Matthew 10:11 is the eleventh verse in the tenth chapter of the Gospel of Matthew in the New Testament.

==Content==
In the original Greek, according to Westcott-Hort, this verse reads:
Εἰς ἣν δ᾿ ἂν πόλιν ἢ κώμην εἰσέλθητε, ἐξετάσατε τίς ἐν αὐτῇ ἄξιός ἐστι· κἀκεῖ μείνατε, ἕως ἂν ἐξέλθητε.

In the King James Version of the Bible the text reads:
And into whatsoever city or town ye shall enter, enquire who in it is worthy; and there abide till ye go thence.

The New International Version translates the passage as:
"Whatever town or village you enter, search for some worthy person there and stay at his house until you leave.

==Analysis==
This is the sixth precept Jesus gives to his disciples. Witham gives three possible reasons for it: 1) that they not disturb those whom they left, 2) that they avoid the accusation of inconstancy, 3) that they not commit gluttony from being guests of many people. He also postulates that they inquire who is worthy so that they avoid being associated with "bad characters". However this seems to be contradicted by Christ entering into the house of Zacchaeus, but it said that Zacchaeus was made worthy by his conversion.

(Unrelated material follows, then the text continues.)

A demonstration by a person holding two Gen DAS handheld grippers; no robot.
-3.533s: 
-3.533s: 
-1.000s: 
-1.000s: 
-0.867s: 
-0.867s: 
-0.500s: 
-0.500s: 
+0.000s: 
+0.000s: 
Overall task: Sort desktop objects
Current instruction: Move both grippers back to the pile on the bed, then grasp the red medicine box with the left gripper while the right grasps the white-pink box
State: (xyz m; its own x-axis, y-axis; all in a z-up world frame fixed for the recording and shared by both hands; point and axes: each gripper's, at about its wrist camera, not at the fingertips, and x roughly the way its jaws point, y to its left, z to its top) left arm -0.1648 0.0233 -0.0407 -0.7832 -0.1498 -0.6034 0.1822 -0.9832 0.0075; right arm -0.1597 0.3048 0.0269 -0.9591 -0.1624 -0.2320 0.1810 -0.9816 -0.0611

==Commentary from the Church Fathers==
Chrysostom: "The Lord had said above, The workman is worthy of his meat; that they should not hence suppose that He would open all doors to them, He here commands them to use much circumspection in the choice of a host, saying, Into what city or town ye enter, enquire who in it is worthy."

Jerome: "The Apostles, on entering a strange town, could not know of each inhabitant what sort of man he was; they were to choose their host therefore by the report of the people, and opinion of the neighbours, that the worthiness of the preacher might not be disgraced by the ill character of his entertainer."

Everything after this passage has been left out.